Sin embargo como lo afirma Coelho en su libro “es justamente la posibilidad de realizar un sueño lo que hace que la vida sea interesante” o como le dijera vieja gitana a Santiago “los sueños son el lenguaje de Dios”. Para encontrar el tesoro, hacer realidad nuestros sueños, muchas veces tendremos que decir no a las “oportunidades” que se nos presentan. Oportunidades disfrazadas de soluciones a problemas urgentes pero que nos desvían del objetivo importante de hacer realidad nuestros sueños, de encontrar nuestro tesoro. 

En Génesis 25:27-34 encontramos el siguiente relato bíblico: “Esaú, el cazador, un día vino hambriento, y le pidió a su hermano Jacob el plato de lentejas que estaba comiendo. Jacob le pidió que le vendiera la primogenitura como hijo mayor, a cambio del alimento…” ¿Esta dispuesto(a) usted a vender su sueño, su tesoro, por un plato de lentejas? No lo sé ¡Casos se ven! A mí por ejemplo, desde muy niño me decían mis “seres queridos” que dejara de pensar en escribir y que mejor me dedicara a cosas más productivas como terminar mis estudios y búscame un buen empleo, algo que hice durante la mayor parte de mi vida. ¿El resultado? Frustración y cuantiosas pérdidas económicas y morales ya que me dedique a sobrevivir pero no a vivir mis sueños. 

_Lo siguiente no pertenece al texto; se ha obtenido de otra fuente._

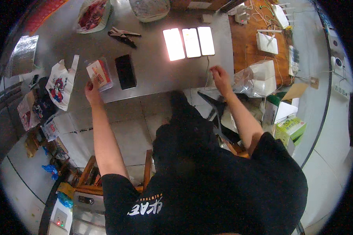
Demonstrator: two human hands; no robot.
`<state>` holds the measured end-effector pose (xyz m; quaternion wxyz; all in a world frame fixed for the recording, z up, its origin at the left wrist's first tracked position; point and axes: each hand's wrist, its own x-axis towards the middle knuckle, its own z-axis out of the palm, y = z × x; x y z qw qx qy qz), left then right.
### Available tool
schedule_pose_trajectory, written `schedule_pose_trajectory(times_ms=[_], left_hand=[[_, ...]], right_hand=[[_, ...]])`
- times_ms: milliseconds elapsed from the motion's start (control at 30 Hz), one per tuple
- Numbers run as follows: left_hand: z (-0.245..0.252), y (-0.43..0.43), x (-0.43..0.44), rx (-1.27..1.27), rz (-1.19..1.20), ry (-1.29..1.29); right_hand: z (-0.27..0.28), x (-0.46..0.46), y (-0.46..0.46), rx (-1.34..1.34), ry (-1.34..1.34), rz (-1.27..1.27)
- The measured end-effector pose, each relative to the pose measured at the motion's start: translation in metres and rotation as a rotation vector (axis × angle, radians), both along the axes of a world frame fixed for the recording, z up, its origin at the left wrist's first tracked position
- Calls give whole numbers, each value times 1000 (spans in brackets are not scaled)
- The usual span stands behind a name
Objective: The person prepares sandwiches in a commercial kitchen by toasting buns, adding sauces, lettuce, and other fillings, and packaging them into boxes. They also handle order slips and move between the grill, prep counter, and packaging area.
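Note:
At the near edge of the metal table, my left hand [93, 91] pinches the lower corner of a red and cream printed packet [98, 72]. A clear plastic case [108, 84] lies under and beside that packet. A dark-screened phone [125, 72] rests just right of them. My right hand [221, 80] hovers by the table's right side with bent fingers. A thin cable [207, 69] runs close to its fingertips; whether they touch is unclear. Beyond it lie three lit phones, the left one [173, 44], the middle one [191, 43] and the right one [206, 40].
Scissors [123, 35] lie on the metal table [153, 76] below a bag-lined basket [93, 16] and a clear tub [150, 10]. A white plastic bag [61, 83] hangs over the left edge. A white router [267, 43] and cables occupy the wooden surface [251, 58] at right.

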<state>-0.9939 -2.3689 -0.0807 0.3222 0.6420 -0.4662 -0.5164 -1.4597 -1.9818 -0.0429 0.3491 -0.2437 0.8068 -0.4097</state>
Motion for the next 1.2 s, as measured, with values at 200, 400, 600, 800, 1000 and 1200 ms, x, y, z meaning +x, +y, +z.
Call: schedule_pose_trajectory(times_ms=[200,400,600,800,1000,1200], left_hand=[[23,47,24,-242,36,-373],[34,252,72,-17,-12,-666],[51,403,99,566,-68,-697],[65,411,65,597,-106,-528],[52,385,34,528,-40,-256],[55,385,27,686,-81,-97]], right_hand=[[5,-70,-92,-40,771,221],[-11,-93,-136,48,789,394],[-19,-89,-140,56,888,426],[-28,-94,-129,-119,760,265],[-33,-102,-92,-161,745,241],[-28,-100,-69,-72,696,306]])
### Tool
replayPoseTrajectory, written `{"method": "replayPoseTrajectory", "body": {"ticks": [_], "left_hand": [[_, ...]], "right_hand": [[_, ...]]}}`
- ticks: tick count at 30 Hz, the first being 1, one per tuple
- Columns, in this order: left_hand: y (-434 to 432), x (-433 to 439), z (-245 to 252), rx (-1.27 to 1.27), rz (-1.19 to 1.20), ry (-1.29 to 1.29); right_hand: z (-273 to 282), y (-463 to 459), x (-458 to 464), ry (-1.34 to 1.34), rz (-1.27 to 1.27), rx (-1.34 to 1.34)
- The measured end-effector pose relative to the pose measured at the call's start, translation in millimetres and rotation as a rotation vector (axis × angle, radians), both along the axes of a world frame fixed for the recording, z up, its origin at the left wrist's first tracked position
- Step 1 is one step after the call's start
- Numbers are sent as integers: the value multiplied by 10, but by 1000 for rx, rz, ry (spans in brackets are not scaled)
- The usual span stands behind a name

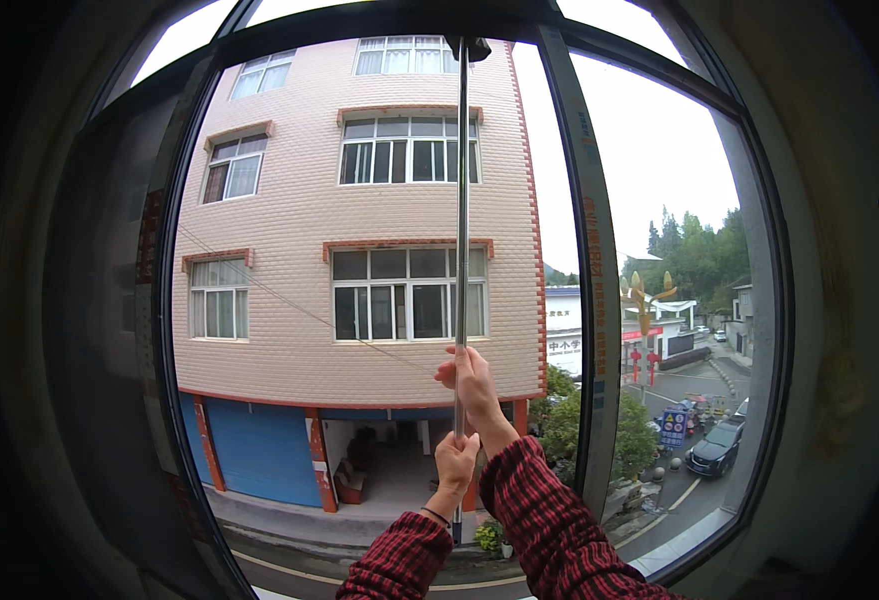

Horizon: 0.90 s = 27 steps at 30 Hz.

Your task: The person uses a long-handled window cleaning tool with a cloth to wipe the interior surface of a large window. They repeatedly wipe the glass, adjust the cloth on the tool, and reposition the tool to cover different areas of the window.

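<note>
A long shiny metal pole [462, 225] stands nearly upright in front of me. My left hand [454, 461] is wrapped around its lower part, and a short end of the pole shows below that hand. Higher up, my right hand [477, 386] holds the pole more loosely, some fingers curving out past its left side. At the top, the pole's dark head [473, 49] overlaps the window's dark upper crossbar [379, 22]. Whether the head touches the bar cannot be told, and its upper part blends into the dark frame.
A window upright [597, 300] bearing writing stands right of my arms. A dark mesh-like panel [101, 322] covers the left side. Outside are a tiled building [274, 217] with blue shutters [263, 450], a street [679, 495], a parked dark car [715, 448] and shrubs [559, 427].
</note>
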<state>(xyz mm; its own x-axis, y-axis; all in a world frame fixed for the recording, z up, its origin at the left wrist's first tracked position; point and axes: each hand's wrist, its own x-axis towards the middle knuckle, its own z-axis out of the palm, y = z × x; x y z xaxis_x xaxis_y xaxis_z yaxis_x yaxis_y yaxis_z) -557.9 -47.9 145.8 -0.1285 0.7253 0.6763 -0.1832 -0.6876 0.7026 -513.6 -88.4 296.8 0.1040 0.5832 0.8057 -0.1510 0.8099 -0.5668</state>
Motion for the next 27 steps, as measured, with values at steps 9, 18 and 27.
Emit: {"method": "replayPoseTrajectory", "body": {"ticks": [9, 18, 27], "left_hand": [[-571, -95, -1399, -22, -95, 318], [-644, -233, -1584, -183, -297, 144], [-31, -20, -227, 64, -260, 284]], "right_hand": [[305, -26, 23, 80, -451, 89], [972, -70, -110, 78, -411, 86], [2368, 70, 147, 60, -350, -102]]}}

Hoy día, cuando comienzo a ser un autor reconocido a nivel mundial, me doy cuenta que llueva, truene o relampaguee, es necesario ir tras un sueño que nos motive a realizar aventuras épicas, a buscar tesoros, a caminar caminos que los realistas no se atreven a andar porque serían tildados de locos soñadores. Como decía el filosofo Chino Lao Tse "Un sueño es aquello por lo que estamos dispuestos a dar la vida, lo demás son simples deseos". Lo(a) invito a decirle no a las oportunidades y a luchar por sus sueños.